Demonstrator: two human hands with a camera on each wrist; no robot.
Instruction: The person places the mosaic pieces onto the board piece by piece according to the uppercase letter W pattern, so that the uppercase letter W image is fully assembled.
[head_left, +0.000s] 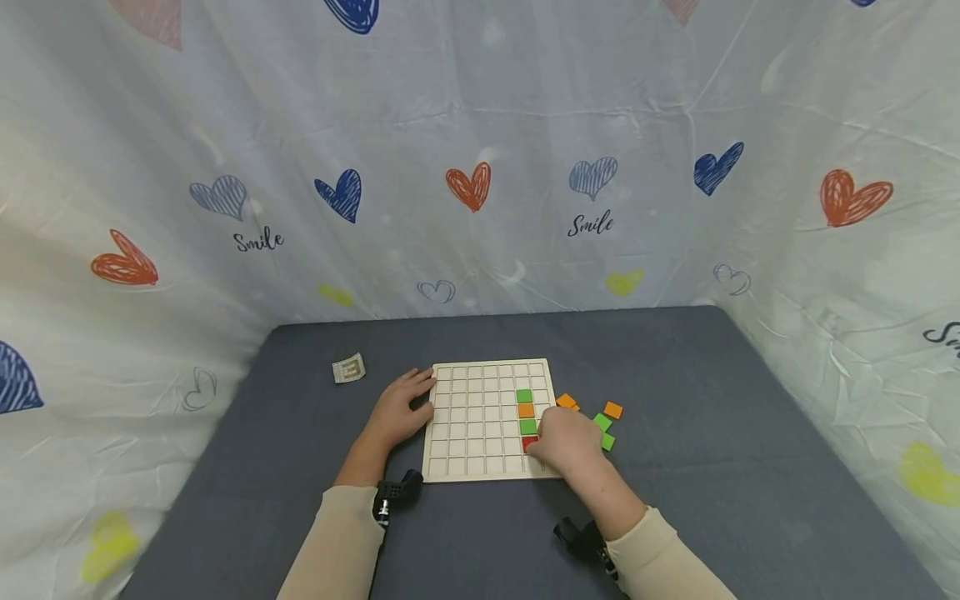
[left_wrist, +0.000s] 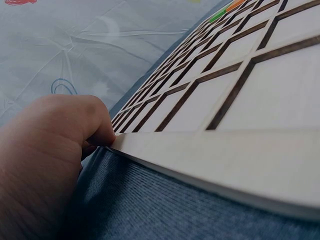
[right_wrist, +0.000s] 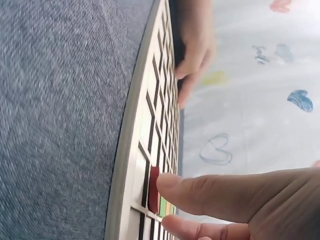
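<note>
The right hand (head_left: 572, 437) is bunched over the lower right of a pale wooden grid board (head_left: 483, 479), its thumb tip touching a red square tile (right_wrist: 154, 191); I cannot tell whether the other fingers pinch it too. The red tile is in the second column from the right. Above it in that column run a green tile (head_left: 528, 427), an orange tile (head_left: 526, 411) and another green tile (head_left: 524, 396). The left hand (head_left: 397, 412) is spread, thumb apart from the fingers, and touches the board's left edge near its upper corner.

Just right of the board, partly behind the right hand, lie loose orange tiles (head_left: 612, 410) and loose green tiles (head_left: 608, 442). Left of the board, beyond the left hand, is a small printed paper slip (head_left: 348, 368). All of it rests on a dark grey counter (head_left: 300, 467). Behind hangs a white curtain (head_left: 517, 250) printed with hearts and "Smile".
</note>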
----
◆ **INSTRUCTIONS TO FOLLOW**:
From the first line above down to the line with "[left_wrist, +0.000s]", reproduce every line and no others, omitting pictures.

◆ **EXERCISE OUTPUT**:
Demonstrator: two human hands with a camera on each wrist; no robot.
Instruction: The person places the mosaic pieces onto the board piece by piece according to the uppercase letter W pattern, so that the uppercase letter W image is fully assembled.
[head_left, +0.000s] 
[left_wrist, +0.000s] 

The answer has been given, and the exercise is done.